Sunday, April 19, 2009

The Governor's Commission Backs Off Addressing Ethics

If you haven't already read Thurday's Deseret News article on Governor Huntsman's democracy commission, please take time to digest its content and implications. In a nutshell, what has recently been informally referred to as the governor's "ethics commission" is now nothing of the sort. The governor originally wanted to study why the citizens of Utah were not participating in the political process and had identified several possible reasons, including discouragement over ethics problems.

Originally, five areas were under scrutiny for both study and redress: campaign finance, lobbying, elections, as well as ethics and redistricting. However, House Speaker, Dave Clark (R) asked the governor to "stand down" on tackling ethics and redistricting as part of the commission's work, and Huntsman has agreed. Apparently the idea that ethics reform and redistricting fall solely under Legislative branch purview, and that Governor Huntsman was stepping on toes, has won the day.

Can We Say "We Told You So", Yet?

In a recent blog Did the media dupe us on Huntsman's "Ethics Commission"?, my blogging partner, Sara, questioned the intent behind this commission. Kudos to Sara for seeing, and nailing, the writing on the wall! We have both blogged about various incarnations of ethics blunders and the "clear as the nose on your face" need for serious and real ethics reform in Utah. While some may feel that issues of ethics and redistricting should be issues handled by the Legislative branch, Governor Huntsman's decision simply begs the sad, yet critical, opportunity to say "we told you so". The term "ethics reform" has become a popular buzz word used for spin and hype, but has not come to represent, at least as yet, real change in Utah politics.

I also wonder how serious the governor is about gift bans and holding the Executive branch to a higher standard... Just curious. In any case, as it currently stands, the Legislative branch will continue policing itself...and perhaps the governor will continue wondering why Utahns are frustrated with Utah politics and "democracy".

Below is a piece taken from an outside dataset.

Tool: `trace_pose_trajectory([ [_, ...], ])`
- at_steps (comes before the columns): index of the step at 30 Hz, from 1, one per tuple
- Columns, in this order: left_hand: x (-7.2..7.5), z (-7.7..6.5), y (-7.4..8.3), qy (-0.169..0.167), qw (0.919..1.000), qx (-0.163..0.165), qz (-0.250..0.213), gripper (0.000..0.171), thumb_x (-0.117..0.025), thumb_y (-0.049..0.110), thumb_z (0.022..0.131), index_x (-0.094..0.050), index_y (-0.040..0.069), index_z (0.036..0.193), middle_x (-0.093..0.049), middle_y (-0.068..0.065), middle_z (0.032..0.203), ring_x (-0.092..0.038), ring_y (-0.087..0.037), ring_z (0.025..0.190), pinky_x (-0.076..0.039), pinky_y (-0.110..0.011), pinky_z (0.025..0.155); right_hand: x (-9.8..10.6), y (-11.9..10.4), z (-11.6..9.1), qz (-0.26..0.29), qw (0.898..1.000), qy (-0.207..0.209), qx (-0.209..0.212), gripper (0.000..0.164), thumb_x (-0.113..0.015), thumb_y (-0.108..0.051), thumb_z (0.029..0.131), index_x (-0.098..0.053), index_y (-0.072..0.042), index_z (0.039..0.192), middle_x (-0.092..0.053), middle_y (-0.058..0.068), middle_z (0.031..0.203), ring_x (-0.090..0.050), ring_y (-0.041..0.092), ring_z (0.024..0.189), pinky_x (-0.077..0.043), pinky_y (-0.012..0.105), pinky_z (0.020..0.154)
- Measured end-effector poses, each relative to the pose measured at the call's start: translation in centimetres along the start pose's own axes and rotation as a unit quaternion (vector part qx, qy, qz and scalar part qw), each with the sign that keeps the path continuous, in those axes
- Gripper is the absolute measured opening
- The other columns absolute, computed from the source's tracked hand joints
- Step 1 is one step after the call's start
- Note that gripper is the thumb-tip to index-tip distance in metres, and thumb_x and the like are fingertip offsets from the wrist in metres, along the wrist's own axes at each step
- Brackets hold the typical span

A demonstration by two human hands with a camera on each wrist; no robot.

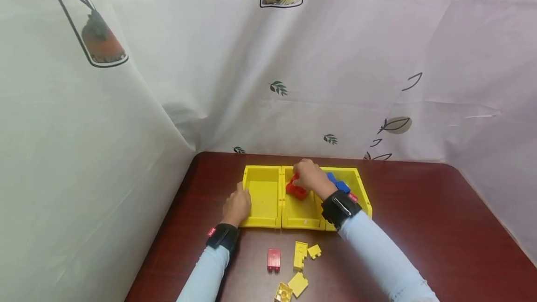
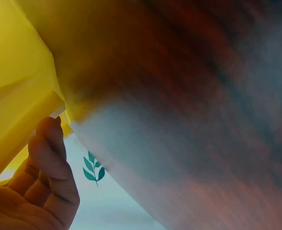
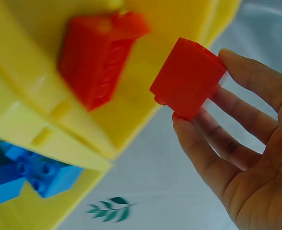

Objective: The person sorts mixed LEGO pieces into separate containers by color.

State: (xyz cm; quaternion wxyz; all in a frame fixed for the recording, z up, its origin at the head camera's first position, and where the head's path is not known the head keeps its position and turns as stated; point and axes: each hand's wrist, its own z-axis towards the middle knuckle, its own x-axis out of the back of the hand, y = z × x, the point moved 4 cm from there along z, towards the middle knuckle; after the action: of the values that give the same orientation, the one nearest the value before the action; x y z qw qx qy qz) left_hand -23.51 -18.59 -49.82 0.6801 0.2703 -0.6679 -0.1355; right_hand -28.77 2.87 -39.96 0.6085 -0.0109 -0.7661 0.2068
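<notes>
My right hand (image 1: 310,177) pinches a red toy building block (image 3: 188,79) between thumb and fingertips, over the middle yellow bin (image 1: 299,213). Below and beside it in that bin sits more red blockwork (image 3: 95,62), slightly blurred in the right wrist view. At the outer side of the left yellow bin (image 1: 263,197), my left hand (image 1: 237,205) grips the wall, its curled fingers (image 2: 50,153) right at the rim. No block shows inside this left bin. Blue blocks (image 1: 341,186) lie in the right yellow bin (image 1: 360,195), partly hidden behind my right wrist.
In front of the bins, on the dark red table (image 1: 423,218), lie a red block (image 1: 274,259) and several yellow blocks (image 1: 299,256). A white patterned sheet (image 1: 293,115) hangs behind the table and along its left side.
</notes>
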Motion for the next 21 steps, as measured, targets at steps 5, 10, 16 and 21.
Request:
trace_pose_trajectory([
  [5,0.1,0.0,-0.1,0.01,0.9999,-0.005,0.003,0.034,-0.045,0.027,0.102,-0.042,0.007,0.13,-0.058,-0.013,0.083,-0.058,-0.029,0.069,-0.047,-0.043,0.063,-0.7,0.8,1.3,0.016,0.999,-0.018,-0.029,0.034,-0.078,-0.012,0.083,-0.07,-0.004,0.115,-0.063,0.011,0.1,-0.059,0.024,0.084,-0.055,0.034,0.08],
  [10,0.1,-0.2,0.1,0.021,0.9997,-0.009,0.003,0.033,-0.046,0.026,0.102,-0.043,0.007,0.128,-0.059,-0.013,0.082,-0.06,-0.03,0.07,-0.047,-0.045,0.063,-1.2,1.2,1.6,0.019,0.999,-0.02,-0.04,0.032,-0.079,-0.01,0.081,-0.071,-0.004,0.112,-0.064,0.009,0.09,-0.061,0.022,0.075,-0.056,0.034,0.079],
  [16,0.1,-0.3,0.2,0.019,0.9998,-0.009,-0.001,0.032,-0.046,0.026,0.102,-0.043,0.006,0.127,-0.06,-0.014,0.083,-0.06,-0.031,0.071,-0.048,-0.045,0.064,-1.5,1.9,2.0,0.001,0.998,-0.018,-0.052,0.032,-0.079,-0.008,0.081,-0.071,-0.004,0.111,-0.063,0.009,0.086,-0.061,0.022,0.072,-0.055,0.032,0.075],
  [21,0.3,-0.3,0.2,0.021,0.9997,-0.01,0.0,0.034,-0.045,0.025,0.102,-0.043,0.006,0.129,-0.06,-0.015,0.084,-0.06,-0.031,0.071,-0.048,-0.045,0.064,-1.3,2.1,1.9,0.005,0.998,-0.016,-0.056,0.033,-0.079,-0.008,0.08,-0.071,-0.004,0.112,-0.063,0.009,0.087,-0.06,0.023,0.073,-0.054,0.031,0.074],
])
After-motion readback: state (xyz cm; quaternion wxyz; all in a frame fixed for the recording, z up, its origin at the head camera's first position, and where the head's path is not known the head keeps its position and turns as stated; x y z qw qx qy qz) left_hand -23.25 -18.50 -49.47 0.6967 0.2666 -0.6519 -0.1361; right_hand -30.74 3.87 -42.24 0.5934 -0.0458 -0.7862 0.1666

You can keep up on the governor's commission at

Still One of Only Ten States Without an Ethics Commission

I feel like a broken record, but we have underscored on this site that Utah is still only one of ten states that does not have an independent Ethics Commission. Come on, folks. What does it take to get some genuine, objective oversight in this state? In December, I wrote:

Utah is one of only ten states that does not have an independed Ethics Commission. In our case, we have Senate and House Ethics Committees, intended to be bi-partisan in nature with equal numbers of Republicans and Democrats. Utah also relies on the Attorney General's office to provide ethics oversight. However, given the recent ethics debacles and their subsequent investigations (or relative lack thereof), it doesn't take much to realize that legislators policing legislators is not an ideal model.

Ethics reform was the hyped battlecry of this year's legislative session and hope was high for some of us that it would bear the fruit of an independent Ethics Commission.....especially since early talk about the governor's commission on democracy would take a serious look at ethics. What sounded like a genuine step toward a real Ethics Commission now just falls under the category of "business as usual".

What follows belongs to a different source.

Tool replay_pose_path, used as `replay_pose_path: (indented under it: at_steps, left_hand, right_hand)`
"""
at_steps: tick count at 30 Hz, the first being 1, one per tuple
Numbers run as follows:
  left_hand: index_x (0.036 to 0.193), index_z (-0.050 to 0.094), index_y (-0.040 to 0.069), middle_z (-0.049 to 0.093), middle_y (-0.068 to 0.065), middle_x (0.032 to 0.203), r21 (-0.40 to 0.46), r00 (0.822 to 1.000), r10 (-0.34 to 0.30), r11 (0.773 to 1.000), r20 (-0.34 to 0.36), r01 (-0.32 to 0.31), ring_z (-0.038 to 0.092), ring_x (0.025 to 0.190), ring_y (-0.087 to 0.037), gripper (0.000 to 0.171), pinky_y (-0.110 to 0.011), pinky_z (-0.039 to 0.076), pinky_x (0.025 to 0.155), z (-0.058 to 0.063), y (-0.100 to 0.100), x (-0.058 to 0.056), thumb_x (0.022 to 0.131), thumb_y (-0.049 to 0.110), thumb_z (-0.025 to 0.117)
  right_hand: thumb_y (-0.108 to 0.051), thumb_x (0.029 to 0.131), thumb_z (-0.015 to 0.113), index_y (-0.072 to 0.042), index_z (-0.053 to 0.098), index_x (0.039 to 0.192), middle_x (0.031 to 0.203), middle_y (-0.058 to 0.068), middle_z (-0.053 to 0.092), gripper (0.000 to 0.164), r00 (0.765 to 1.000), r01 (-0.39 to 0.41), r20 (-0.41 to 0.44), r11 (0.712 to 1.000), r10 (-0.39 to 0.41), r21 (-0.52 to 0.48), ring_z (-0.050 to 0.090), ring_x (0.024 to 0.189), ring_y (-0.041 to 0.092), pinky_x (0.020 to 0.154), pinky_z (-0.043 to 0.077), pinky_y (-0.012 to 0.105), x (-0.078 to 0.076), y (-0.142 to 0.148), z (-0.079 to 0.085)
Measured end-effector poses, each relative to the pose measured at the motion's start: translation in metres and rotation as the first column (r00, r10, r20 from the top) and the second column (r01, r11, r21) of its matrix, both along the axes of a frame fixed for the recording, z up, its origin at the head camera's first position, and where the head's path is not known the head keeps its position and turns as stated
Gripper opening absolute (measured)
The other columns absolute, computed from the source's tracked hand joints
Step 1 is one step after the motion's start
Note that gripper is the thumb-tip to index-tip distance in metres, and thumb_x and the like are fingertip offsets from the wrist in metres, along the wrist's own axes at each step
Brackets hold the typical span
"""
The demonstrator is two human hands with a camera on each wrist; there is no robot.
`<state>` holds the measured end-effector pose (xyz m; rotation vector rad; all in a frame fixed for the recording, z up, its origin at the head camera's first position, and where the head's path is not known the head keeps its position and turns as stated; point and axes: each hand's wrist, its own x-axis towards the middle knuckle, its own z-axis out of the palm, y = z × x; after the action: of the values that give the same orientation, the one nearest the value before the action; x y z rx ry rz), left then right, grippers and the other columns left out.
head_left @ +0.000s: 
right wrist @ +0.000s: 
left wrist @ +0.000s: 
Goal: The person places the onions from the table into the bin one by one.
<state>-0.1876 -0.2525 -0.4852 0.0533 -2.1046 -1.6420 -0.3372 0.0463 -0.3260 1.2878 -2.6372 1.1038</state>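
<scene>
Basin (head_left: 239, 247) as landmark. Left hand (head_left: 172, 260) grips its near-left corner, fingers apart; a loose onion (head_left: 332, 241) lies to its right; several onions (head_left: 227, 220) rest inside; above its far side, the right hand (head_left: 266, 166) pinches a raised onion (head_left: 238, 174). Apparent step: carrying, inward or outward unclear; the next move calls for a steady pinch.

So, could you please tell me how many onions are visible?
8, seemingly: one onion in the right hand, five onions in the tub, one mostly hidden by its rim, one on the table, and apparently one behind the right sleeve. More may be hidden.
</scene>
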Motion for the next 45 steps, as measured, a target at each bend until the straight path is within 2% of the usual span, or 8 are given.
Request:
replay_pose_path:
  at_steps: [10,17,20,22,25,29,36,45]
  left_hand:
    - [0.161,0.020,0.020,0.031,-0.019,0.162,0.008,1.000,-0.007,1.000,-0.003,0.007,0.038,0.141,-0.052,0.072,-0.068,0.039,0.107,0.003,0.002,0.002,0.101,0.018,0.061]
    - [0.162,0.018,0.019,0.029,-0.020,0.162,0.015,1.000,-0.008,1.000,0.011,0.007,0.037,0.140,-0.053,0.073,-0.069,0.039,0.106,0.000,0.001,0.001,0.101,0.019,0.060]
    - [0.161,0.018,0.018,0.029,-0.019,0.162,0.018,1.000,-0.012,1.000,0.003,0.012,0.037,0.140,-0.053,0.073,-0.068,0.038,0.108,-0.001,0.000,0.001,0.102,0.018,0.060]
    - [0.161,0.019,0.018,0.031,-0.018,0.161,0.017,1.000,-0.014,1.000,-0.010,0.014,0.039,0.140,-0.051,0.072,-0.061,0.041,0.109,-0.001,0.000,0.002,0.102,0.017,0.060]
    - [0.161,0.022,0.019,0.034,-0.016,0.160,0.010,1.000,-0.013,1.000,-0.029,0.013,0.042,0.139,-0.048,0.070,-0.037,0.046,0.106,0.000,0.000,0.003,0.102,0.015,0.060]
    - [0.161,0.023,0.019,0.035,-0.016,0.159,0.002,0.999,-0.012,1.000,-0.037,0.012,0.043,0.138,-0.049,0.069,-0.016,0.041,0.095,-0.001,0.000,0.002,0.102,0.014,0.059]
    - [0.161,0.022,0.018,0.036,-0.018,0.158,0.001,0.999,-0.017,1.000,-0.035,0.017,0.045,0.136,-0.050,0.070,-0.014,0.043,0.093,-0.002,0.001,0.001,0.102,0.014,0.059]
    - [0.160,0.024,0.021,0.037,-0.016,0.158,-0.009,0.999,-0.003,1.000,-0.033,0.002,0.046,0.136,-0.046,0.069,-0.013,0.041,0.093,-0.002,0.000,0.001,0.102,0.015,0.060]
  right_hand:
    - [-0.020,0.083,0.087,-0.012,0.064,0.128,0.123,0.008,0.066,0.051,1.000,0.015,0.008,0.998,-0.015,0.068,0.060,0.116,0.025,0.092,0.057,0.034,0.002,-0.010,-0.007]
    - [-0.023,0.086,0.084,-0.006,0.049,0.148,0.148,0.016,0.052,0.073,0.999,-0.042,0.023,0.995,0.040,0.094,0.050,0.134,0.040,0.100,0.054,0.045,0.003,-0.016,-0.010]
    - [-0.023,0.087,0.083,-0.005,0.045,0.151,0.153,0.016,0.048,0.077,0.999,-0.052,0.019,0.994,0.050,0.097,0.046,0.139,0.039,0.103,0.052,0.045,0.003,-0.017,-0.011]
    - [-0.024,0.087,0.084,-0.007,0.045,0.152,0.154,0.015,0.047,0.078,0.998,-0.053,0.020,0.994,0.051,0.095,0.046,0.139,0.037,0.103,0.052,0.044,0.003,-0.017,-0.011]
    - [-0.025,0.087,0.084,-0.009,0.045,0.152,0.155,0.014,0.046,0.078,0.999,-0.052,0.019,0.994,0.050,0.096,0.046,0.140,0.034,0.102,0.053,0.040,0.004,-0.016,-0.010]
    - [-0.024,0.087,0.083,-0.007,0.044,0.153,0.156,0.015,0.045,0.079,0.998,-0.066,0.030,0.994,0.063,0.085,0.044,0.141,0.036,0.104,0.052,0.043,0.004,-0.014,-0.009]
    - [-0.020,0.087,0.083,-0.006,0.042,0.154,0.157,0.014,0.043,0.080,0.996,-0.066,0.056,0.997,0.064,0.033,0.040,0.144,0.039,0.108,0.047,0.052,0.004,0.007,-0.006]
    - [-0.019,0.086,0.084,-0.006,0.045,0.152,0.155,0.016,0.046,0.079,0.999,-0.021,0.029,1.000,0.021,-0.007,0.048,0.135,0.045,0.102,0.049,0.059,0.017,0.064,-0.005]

Two, Okay, Three, Fundamental Changes We Need

In a recent post, I mentioned:

On this site, we have called for at least two fundamental changes in ethics reform, and they bear repeating:

1. Strong, clearly-written, and enforceable ethics legislation
2. An independent Ethics Commission

In my humble opinion, Utah has wasted yet another year and legislative session on hype, feel-good spin, and less-than-real progress toward measureable, impactful ethics reform. The two fundamental changes I just identified are yet at least another legislative session away from being taken seriously. Upon further reflection, I want to add another fundamental change we need: some new, honest, ethical public that change can come from the inside out. Maybe I'll run for office.